After winning the coveted Palm d’Or at the Cannes Film Festival, which these days is easily worth more than the Best Foreign Film Oscar this film is not being nominated for, 4 Months, 3 Weeks and 2 Days exemplifies why there’s a certain limitedness to the Oscars. This film is not sweeping nor impressive, not structurally sound nor visually grabbing. It doesn’t even make bold statements. It’s just not an Oscar kind of film. It’s small, it’s mundane, and it’s very raw. Yet its impact leaves a crater. It’s simply intimate, with spectacular acting and frighteningly believable scenes.
Set in 1987, towards the end of Romania’s communist reign, college student Otilia scrambles to help her roommate Gabita set up an abortion. However, as the practice was illegal at the time, they go through back channels, and end up with a less than desirable abortionist. The film takes place during the course of one day—It throws you into the preparation right away, and ends without showing the further consequence of the abortion. It doesn’t need to.
This film posits that when thrown into a life-altering situation like the one these two women are facing, nothing else matters. Not before, and not after. It’s all about the urgency of what they’re facing and how that moment stretches. Rather than expand its scope, 4 Months, 3 Weeks and 2 Days is full of prolonged scenes that suck you into its reality and then imprisons you there. When a shaken Otilia is trapped in a birthday party she doesn’t want to be in—both due to her state of mind and the annoying tripe the elitist dinner guests are discussing—the camera stays fixed, filming the entire dinner conversation in full and excruciating length. We look straight at an immobile Otilia, hoping for her to get up or do something to stop this incredibly boring scene, but she never does. At that point, it becomes abundantly clear how helpless she is.

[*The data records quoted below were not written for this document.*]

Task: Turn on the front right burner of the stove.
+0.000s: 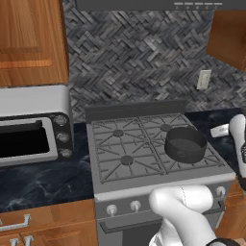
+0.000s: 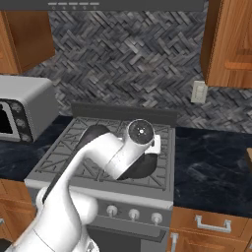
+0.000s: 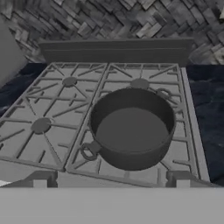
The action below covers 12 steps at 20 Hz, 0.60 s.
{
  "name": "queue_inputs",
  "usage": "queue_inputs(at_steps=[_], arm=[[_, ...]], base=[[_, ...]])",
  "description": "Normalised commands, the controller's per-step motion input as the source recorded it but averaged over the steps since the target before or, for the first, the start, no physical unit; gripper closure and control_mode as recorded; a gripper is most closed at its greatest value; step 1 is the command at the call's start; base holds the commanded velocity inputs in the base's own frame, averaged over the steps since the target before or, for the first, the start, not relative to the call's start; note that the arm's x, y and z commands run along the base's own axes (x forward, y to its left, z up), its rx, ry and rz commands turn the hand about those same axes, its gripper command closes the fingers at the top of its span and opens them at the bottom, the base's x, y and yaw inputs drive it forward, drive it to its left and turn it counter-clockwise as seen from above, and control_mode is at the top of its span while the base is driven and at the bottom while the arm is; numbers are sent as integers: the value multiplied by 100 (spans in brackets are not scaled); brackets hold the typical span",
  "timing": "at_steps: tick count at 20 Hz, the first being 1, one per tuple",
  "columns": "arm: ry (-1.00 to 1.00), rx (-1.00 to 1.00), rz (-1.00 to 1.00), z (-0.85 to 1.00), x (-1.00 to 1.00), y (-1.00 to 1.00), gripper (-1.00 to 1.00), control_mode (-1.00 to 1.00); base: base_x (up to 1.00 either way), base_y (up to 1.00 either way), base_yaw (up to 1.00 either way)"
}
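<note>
The silver-grey gas stove (image 1: pixel 158 178) with two grey cast grates sits between dark marbled counters, and a dark round two-handled pot (image 3: pixel 131 129) stands on its right grate toward the front. The front right burner lies under that pot, so its cap is covered; in the hand view the pot fills the spot at about 5 o'clock from the stove's centre, with the bare front left cap at 9 o'clock. The small white round knobs (image 2: pixel 134 214) line the front panel, three of them at 6 o'clock below the pot in the right base view.

The gripper (image 3: pixel 111 183) hangs above the front edge of the stove, looking down over the pot. Its two dark fingertips stand well apart at the bottom of the hand view, with nothing between them.

The main risk is choosing the wrong knob, since they all look alike and none is visibly labelled. A second risk is the descent: the hand must drop past the stove's front lip, and a path too far forward could clip the pot's near handle (image 3: pixel 89 151) and shove it. A shallow grip might also slip off the knob without turning it.
</note>
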Motion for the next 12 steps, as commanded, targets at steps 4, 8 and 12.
queue_inputs(at_steps=[4,8,12], arm=[[-41,-9,4,-85,-36,-61,-100,-100],[-25,-7,0,-73,-7,-56,-100,-100],[-21,-9,1,-77,-15,-84,-100,-100]], base=[[0,0,0],[0,0,0],[0,0,0]])
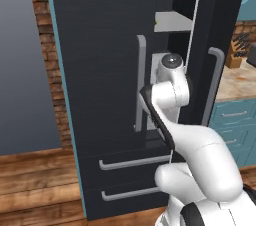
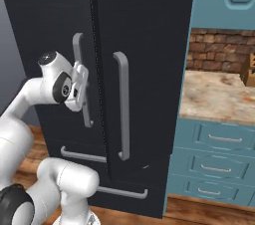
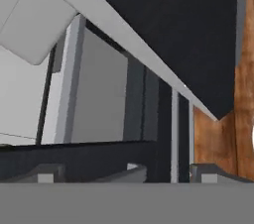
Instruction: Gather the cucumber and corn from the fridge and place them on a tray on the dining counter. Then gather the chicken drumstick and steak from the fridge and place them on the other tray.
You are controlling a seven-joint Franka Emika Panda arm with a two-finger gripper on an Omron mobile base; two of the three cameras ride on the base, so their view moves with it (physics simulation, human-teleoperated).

Likewise, the politics of the issue is an afterthought. Pro-life or pro-choice, the argument feels like a distraction in what little space these women have. When you’re terrified out of your wits, there’s no time to argue what’s socially acceptable—you just chase the most logical solution you can think of. The film concerns itself only with the harrowing details of what Otilia and Gabita have to endure to reach that solution, and not the implications. Still, it’s impossible to present a hard topic like abortion without giving something in return. Today, abortions are legal in Romania, and in fact they have a surprisingly large percentage of it, with almost half of the nation’s pregnancies ending in terminations. Is 4 Months, 3 Weeks and 2 Days a response to such alarming numbers? It’s all good and well to support a woman’s choice, but maybe a smarter choice would be to prevent the unwanted pregnancy in the first place. In a scene where Otilia confronts her boyfriend with a “what if” scenario of her getting pregnant, the boyfriend is so sure that it won’t happen, so it doesn’t have to be talked about—even though Otilia points out that he didn’t care about being cautious the last time they had sex. Communist regime or no communist regime, the problem remains the same.

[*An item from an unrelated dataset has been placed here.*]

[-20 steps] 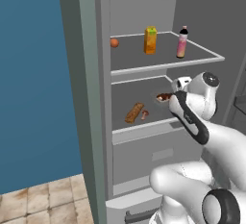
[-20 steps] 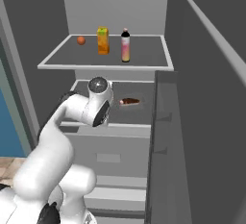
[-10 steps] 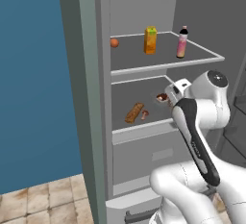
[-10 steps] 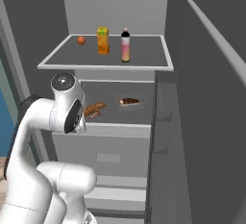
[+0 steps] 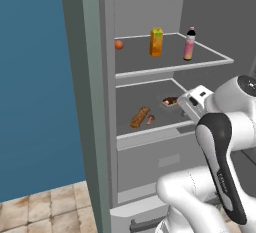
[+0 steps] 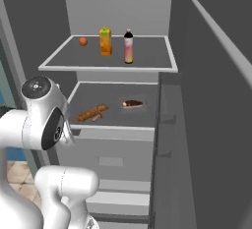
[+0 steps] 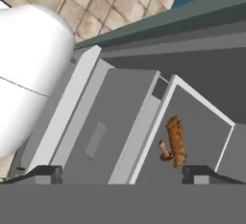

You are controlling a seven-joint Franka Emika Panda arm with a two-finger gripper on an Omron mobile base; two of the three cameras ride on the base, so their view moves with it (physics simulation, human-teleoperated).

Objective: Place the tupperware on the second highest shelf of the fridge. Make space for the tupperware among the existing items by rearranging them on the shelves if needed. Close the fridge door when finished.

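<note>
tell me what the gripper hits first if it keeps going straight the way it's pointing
Judging by the hand view, the open gripper points down at the front edge of the lower shelf, so it would probably meet that edge or the grey panel just below it first. The brown sausage-like food lies slightly off that line; depth is unclear.

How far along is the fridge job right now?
Done: the fridge door stands open. In hand: nothing; the pincer is open and empty, looking at the lower shelf with the brown foods. The upper shelf holds the orange fruit, carton and bottle. Left: fetching and placing the tupperware, closing the door.
</note>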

What the film brilliantly portrays is how naïve the youth are in facing this issue, taking the matter too lightly. Throughout the story, Otilia and Gabita continually make mistakes and think that they can somehow skirt around with quick fixes and small lies—which end up exploding in their faces.
Otilia is shown to be comfortable breezing through the black market world. Early in the film, we see her purchase illegal products, and because of that familiarity she underestimates the severity of a black market abortion. The tragedy of the story is, had they stress precautions and prepare themselves more thoroughly, they wouldn’t have to end up in a pool of their own mess. One of the most graphic scenes in the movie is a lingering, in-your-face close-up of the aborted fetus. Admittedly, included purely for shock value, but shock should be the appropriate response to a situation like this. This film smacks the privileged with the reality of dealing with problems in limited conditions. While it is a movie dealing with abortion, it’s a movie about anything, really, that is taken for granted.
In the final moments of the film, Otilia and Gabita form a pact to forget the whole ordeal. Sadly, it is painfully transparent that neither of them—nor us, the audience—can wipe off the experience that easily.
"4 Months, 3 Weeks and 2 Days" opens January 25, 2008 and is rated R. Drama. Written and directed by Cristian Mungiu. Starring Anamaria Marinca, Laura Vasillu, Vlad Ivanov.